“Gue mau pesen kopi, lo mau apa?” Abay membuka obrolan.
“Gak usah, gue belum pengen minum apa-apa.”
Tiga menit kemudian Abay kembali dengan segelas kopi ditangannya. Ia duduk, kemudian mengeluarkan rokok dan korek dari dalam saku jaket hitamnya. Aku mencium aroma harum tubuhnya. Parfumenya aku suka, terkesan memperkuat aura misterius dalam dirinya.
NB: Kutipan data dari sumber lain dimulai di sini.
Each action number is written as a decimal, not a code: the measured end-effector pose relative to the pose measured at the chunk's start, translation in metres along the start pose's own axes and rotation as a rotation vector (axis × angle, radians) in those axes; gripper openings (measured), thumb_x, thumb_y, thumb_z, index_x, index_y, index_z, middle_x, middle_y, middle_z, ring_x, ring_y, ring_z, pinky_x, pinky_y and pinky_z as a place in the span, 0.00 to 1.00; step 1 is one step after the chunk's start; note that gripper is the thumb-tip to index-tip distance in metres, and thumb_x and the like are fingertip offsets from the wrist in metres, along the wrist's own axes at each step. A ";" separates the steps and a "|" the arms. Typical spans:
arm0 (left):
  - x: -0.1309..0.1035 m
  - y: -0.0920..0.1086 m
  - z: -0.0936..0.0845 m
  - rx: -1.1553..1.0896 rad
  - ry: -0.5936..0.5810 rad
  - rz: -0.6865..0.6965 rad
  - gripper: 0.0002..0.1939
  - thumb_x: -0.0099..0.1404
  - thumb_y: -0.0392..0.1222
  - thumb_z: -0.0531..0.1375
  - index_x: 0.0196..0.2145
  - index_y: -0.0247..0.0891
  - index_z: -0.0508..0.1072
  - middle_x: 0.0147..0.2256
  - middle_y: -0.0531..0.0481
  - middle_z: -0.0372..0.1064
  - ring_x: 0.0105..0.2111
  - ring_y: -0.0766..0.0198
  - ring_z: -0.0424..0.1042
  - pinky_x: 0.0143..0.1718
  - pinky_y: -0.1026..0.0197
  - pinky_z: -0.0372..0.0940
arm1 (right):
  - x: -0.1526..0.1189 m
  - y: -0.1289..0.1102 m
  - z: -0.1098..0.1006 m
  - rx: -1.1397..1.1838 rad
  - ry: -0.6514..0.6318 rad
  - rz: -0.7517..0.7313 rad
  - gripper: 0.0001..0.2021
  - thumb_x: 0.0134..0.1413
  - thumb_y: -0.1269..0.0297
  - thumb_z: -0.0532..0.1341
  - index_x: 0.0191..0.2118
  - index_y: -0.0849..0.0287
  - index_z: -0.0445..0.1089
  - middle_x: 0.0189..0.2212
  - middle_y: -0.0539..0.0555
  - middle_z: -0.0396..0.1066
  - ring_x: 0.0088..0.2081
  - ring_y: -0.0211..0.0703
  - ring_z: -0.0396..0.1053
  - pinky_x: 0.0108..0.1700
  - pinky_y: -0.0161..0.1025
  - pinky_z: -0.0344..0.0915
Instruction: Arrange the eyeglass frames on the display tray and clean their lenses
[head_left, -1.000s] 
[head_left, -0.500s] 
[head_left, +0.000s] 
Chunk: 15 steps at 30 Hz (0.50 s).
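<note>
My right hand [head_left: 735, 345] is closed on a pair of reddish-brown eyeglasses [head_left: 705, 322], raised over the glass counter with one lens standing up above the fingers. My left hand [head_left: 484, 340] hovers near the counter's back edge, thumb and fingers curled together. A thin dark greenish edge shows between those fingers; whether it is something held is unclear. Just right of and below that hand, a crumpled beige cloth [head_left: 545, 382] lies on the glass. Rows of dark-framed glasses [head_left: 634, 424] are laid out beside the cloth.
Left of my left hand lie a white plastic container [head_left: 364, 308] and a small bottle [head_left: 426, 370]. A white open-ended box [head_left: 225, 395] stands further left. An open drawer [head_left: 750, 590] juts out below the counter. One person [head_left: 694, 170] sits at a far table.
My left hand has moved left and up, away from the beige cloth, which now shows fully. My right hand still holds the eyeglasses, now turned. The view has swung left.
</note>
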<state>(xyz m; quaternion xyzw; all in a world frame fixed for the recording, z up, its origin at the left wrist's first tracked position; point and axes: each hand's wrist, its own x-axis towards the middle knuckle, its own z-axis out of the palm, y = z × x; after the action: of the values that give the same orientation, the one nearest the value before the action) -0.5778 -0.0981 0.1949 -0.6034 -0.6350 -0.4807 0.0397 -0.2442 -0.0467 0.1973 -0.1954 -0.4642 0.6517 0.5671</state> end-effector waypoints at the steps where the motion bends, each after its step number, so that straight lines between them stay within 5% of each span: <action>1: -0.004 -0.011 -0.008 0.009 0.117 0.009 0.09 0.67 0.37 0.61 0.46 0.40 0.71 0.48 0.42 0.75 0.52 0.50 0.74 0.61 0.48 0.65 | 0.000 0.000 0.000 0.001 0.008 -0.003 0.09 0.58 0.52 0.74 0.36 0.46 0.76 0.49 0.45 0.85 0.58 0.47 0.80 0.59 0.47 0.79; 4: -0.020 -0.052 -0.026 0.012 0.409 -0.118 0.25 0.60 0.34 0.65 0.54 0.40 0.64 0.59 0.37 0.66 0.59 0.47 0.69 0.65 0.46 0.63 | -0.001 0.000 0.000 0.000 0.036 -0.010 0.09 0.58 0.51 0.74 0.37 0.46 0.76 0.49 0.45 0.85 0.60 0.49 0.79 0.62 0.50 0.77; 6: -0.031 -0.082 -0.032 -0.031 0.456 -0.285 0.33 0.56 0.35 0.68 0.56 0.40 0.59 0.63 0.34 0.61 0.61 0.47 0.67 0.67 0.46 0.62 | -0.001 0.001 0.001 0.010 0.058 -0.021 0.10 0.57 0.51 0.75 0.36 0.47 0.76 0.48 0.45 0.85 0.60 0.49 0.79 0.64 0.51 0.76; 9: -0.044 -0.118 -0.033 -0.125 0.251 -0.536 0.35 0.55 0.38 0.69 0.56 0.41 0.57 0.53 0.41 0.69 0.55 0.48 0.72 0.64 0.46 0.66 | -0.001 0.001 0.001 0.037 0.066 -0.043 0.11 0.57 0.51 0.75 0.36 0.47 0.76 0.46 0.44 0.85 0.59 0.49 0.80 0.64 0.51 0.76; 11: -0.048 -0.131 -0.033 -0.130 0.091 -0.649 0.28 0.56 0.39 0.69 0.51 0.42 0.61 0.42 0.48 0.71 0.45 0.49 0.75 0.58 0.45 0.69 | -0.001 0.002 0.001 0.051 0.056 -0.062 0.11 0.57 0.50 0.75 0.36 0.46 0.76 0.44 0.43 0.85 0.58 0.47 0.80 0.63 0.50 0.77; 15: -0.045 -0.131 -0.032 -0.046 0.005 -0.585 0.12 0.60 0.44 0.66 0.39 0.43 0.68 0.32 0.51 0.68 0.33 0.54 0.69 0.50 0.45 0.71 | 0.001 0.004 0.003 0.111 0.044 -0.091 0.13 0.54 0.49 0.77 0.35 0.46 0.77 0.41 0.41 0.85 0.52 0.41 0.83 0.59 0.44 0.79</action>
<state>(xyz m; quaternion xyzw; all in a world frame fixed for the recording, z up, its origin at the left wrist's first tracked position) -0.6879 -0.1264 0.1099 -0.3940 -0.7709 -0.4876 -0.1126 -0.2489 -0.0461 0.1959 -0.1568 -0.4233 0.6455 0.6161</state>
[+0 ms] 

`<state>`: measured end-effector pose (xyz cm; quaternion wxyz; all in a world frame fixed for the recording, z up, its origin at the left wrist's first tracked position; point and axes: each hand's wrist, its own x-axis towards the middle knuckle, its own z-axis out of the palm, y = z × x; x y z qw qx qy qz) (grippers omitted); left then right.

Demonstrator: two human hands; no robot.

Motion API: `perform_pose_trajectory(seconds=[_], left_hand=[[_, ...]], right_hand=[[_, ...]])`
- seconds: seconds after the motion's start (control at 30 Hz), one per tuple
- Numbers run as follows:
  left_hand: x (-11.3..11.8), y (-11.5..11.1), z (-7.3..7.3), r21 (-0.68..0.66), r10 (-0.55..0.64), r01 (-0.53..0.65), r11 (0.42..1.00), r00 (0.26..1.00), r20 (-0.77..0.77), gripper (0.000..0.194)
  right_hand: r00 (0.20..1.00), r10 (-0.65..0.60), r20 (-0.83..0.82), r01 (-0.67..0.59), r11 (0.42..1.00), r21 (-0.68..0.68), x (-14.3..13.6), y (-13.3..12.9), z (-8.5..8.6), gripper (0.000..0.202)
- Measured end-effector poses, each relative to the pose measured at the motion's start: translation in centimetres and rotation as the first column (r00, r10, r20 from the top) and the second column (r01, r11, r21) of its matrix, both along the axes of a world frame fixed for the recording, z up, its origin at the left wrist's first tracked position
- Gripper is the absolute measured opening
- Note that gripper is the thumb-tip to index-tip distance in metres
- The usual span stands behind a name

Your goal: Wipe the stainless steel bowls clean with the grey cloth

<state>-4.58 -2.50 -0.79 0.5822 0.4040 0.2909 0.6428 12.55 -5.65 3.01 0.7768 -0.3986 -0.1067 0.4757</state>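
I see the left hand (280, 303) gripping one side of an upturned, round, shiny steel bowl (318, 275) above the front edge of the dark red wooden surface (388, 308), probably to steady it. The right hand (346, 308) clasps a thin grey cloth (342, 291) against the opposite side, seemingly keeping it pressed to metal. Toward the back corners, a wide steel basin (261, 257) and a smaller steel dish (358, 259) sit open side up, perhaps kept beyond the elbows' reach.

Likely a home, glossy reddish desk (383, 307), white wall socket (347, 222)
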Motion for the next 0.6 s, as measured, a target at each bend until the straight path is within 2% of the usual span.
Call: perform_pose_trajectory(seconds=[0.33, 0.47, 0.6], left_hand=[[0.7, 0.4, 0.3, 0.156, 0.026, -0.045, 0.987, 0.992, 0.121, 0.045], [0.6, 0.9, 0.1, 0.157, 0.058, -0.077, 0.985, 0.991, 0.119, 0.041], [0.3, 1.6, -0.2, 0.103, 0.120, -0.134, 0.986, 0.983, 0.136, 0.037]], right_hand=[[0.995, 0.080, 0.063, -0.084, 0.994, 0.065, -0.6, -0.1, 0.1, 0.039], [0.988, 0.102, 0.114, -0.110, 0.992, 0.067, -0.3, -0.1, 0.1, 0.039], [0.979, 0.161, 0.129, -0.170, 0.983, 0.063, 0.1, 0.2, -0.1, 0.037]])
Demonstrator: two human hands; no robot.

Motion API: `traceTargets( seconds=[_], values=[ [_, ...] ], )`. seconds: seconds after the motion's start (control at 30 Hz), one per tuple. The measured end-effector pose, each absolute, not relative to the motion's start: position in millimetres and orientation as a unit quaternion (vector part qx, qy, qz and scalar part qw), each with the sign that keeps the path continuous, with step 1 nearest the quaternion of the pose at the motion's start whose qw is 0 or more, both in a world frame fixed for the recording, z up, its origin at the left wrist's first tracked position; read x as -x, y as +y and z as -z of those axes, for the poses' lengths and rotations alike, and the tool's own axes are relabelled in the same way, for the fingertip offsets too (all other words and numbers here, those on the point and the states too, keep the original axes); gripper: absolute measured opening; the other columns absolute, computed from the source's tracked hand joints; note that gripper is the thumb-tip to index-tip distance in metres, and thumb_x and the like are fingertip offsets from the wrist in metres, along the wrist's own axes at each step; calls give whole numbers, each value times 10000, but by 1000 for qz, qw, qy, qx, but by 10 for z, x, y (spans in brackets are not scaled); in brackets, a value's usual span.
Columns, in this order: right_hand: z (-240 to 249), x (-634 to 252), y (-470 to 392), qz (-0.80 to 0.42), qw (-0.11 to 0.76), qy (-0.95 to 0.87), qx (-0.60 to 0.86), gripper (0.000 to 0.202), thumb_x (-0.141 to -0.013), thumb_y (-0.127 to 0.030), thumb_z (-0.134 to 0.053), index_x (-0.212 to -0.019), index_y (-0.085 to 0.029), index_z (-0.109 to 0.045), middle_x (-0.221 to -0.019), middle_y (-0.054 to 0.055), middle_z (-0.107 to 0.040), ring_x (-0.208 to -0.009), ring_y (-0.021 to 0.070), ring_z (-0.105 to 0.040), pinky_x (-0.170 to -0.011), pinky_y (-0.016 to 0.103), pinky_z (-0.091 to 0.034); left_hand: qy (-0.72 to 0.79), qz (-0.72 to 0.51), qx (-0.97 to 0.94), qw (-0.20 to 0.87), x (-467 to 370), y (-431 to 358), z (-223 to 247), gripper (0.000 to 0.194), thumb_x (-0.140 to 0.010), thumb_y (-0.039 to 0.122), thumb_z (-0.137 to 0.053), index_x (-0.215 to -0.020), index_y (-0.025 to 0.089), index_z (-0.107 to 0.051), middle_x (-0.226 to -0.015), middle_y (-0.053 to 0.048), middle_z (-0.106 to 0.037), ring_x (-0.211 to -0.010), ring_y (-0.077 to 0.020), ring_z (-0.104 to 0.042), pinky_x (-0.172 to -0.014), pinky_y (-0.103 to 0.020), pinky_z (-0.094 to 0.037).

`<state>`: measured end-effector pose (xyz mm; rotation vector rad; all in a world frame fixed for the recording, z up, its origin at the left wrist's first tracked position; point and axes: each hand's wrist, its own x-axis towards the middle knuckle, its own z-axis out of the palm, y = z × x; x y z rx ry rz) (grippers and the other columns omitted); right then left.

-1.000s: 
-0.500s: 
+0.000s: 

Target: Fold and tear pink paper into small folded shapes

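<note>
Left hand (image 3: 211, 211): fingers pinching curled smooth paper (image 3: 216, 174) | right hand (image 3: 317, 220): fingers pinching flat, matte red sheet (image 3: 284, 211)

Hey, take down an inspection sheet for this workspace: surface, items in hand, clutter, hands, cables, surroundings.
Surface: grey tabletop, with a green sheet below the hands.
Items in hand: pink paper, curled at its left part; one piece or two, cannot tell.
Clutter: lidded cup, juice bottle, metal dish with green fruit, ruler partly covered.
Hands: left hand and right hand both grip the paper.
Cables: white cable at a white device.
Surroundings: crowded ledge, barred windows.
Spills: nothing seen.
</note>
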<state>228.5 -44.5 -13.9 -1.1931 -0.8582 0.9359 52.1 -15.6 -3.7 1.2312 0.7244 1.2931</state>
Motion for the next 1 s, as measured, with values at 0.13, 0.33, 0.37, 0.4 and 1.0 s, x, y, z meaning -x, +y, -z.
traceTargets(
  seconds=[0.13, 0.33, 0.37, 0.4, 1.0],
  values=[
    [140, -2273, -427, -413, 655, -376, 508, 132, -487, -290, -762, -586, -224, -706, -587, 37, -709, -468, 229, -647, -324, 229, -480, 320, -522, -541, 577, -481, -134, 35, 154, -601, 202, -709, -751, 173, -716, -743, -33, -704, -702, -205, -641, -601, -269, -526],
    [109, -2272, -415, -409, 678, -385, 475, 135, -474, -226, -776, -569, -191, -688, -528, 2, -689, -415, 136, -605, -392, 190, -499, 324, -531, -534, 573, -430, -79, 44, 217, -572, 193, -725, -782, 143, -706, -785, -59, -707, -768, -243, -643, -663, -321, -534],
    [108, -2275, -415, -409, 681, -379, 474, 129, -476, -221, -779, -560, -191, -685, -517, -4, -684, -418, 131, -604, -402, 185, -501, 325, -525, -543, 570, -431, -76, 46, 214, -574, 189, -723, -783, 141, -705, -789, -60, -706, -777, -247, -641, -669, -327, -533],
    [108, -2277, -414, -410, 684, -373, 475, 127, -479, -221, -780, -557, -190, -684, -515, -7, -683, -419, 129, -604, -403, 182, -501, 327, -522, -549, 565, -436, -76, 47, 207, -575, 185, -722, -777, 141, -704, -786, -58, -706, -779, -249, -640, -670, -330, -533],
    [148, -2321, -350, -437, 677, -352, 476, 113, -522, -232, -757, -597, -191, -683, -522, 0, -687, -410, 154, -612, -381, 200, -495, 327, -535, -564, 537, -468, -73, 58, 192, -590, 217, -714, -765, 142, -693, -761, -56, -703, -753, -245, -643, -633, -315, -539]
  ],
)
Abay, laki-laki berkulit putih, postur tubuhnya tinggi, berisi (dibaca gendut,hehe),hidungny amancung,rambutnya ikal dengan model tidak teratur,jambangnya panjang menyatu dengan janggut di dagunya, kumis tipis berbaris di atas bibir atasnya yang berwarna merah muda. Aku sempat merasa terkejut karena Abay tergolong perokok aktif tetapi tidak seperti perokok lainnya yang memiliki bibir kehitaman.
Setelah menyulut rokok, ia mulai bercerita tentang keluarganya, teman-temannya, dan tentang kuliahnya yang sebentar lagi selesai, hanya tinggal menunggu jadwal sidang. Aku menyimak ceritanya, ada magnet yang membuatku betah mendengarkan suaranya. Sesekali kami memutar kenangan tentang masa SMP meski kami belum saling mengenal saat itu. Beberapa pengamen silih berganti menghampiri, aku mengeluarkan koin dari dompet.
“Gak usah, ini aja.” Kata Abay sambil mengeluarkan sebatang rokok.
“Kok lo kasih rokok?” Tanyaku heran.
“Udah biasa kali.” Jawabnya santai.
Angin berdesir, malam semakin larut. Tak terasa ternyata sudah pukul 22.00.
“Udah malam, besok lo kan mesti keluar kota.” Ia mengingatkan.
“Iya, gue berangkat jam 1 siang, kerja dulu.”
“Yaudah, pulang aja yuk. Lo duluan aja, gue mau bayar kopi dulu.”